O Ministério da Fazenda revisou para cima a projeção oficial da inflação para este ano, elevando a estimativa do Índice de Preços ao Consumidor Amplo (IPCA) de 3,7% para 4,5%.
Com o ajuste, divulgado nesta segunda-feira (18) pela Secretaria de Política Econômica (SPE), a inflação atinge exatamente o limite máximo da meta estabelecida pelo Conselho Monetário Nacional (CMN), que possui centro de 3% e teto de 4,5%.
A principal causa da revisão é o cenário externo instável. O acirramento dos conflitos no Oriente Médio fez o preço do barril de petróleo ultrapassar a marca dos US$ 110, pressionando os custos de combustíveis e derivados em todo o mundo.
Apesar da pressão das commodities, o governo aposta em dois fatores para evitar que a inflação fure o teto da meta:
- Valorização do Real: A moeda brasileira mais apreciada ajuda a conter o custo de importações.
- Ações Governamentais: Medidas para mitigar o repasse da alta do petróleo diretamente ao consumidor final.
Para 2027, a projeção também sofreu ajuste, subindo de 3% para 3,5%, refletindo uma persistência inflacionária maior do que a antecipada anteriormente.
Crescimento Econômico (PIB)
Mesmo com o alerta na inflação, o Ministério da Fazenda optou por manter a projeção de crescimento do PIB em 2,3% para 2026. A equipe econômica avalia que, embora os juros altos (política monetária restritiva) devam desacelerar a economia nos próximos dois trimestres, haverá uma retomada gradual no final do ano.
- Composição: O setor de serviços ganhou força no primeiro trimestre, compensando uma contribuição menor da indústria.

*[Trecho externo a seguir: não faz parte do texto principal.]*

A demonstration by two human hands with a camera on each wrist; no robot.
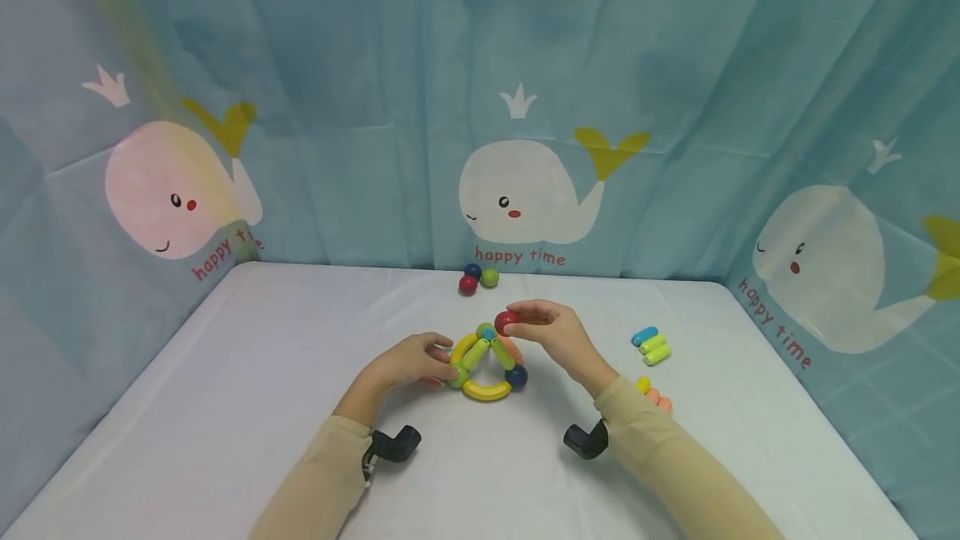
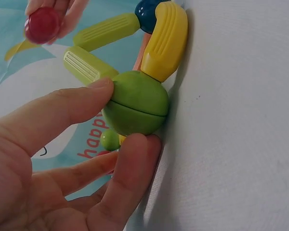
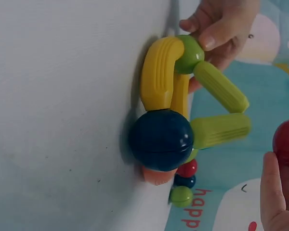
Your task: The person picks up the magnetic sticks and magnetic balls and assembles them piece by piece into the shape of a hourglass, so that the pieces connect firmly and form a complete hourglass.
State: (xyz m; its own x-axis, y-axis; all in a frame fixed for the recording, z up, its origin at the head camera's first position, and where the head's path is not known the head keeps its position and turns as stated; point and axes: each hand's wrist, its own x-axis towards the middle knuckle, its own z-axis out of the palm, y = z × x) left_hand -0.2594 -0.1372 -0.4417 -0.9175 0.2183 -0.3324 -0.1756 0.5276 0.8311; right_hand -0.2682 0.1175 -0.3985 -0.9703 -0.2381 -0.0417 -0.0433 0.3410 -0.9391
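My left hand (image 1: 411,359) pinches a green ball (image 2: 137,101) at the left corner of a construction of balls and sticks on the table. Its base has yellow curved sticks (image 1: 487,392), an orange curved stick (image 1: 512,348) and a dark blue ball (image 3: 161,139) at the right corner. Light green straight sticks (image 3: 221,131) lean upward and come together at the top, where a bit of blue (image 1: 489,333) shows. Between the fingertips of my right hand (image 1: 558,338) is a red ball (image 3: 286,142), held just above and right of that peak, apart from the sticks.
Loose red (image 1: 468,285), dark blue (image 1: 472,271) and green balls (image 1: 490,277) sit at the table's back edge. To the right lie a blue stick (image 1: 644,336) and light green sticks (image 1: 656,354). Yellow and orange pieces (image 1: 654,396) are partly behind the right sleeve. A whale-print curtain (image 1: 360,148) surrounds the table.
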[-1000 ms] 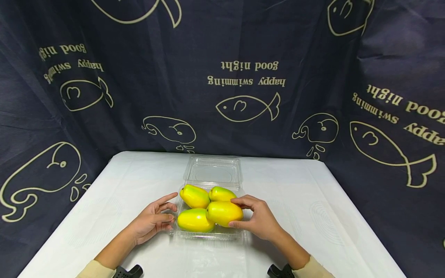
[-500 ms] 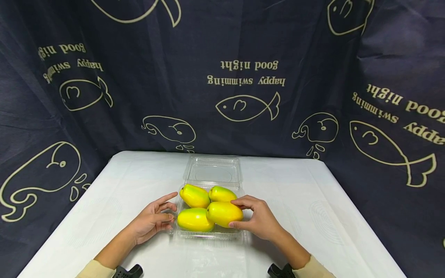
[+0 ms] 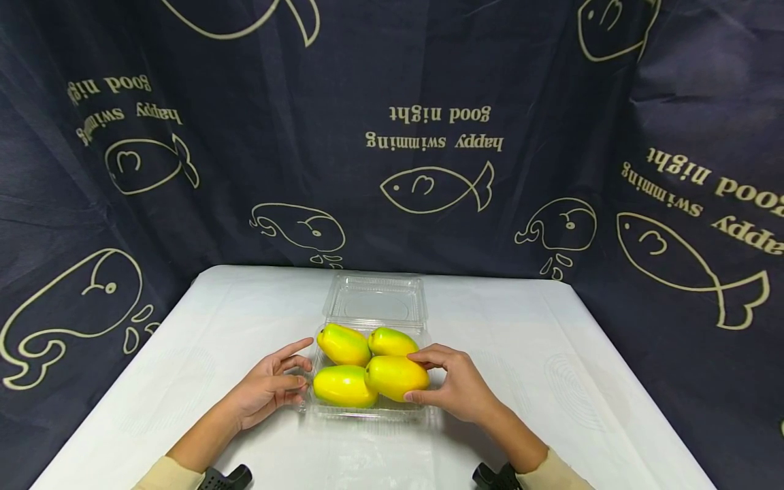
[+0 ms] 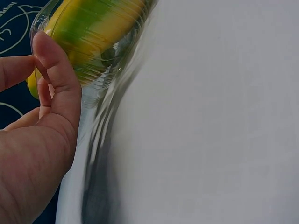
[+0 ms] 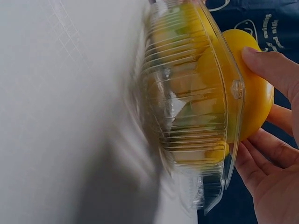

- Projeção 2027: Mantida em 2,6%.
Impacto no Orçamento
Os novos números servirão de base para o Relatório Bimestral de Avaliação de Receitas e Despesas, que será enviado ao Congresso na próxima sexta-feira (22).
O documento é crucial, pois definirá se haverá necessidade de bloqueios ou contingenciamentos de verbas no Orçamento federal para garantir o cumprimento das metas fiscais.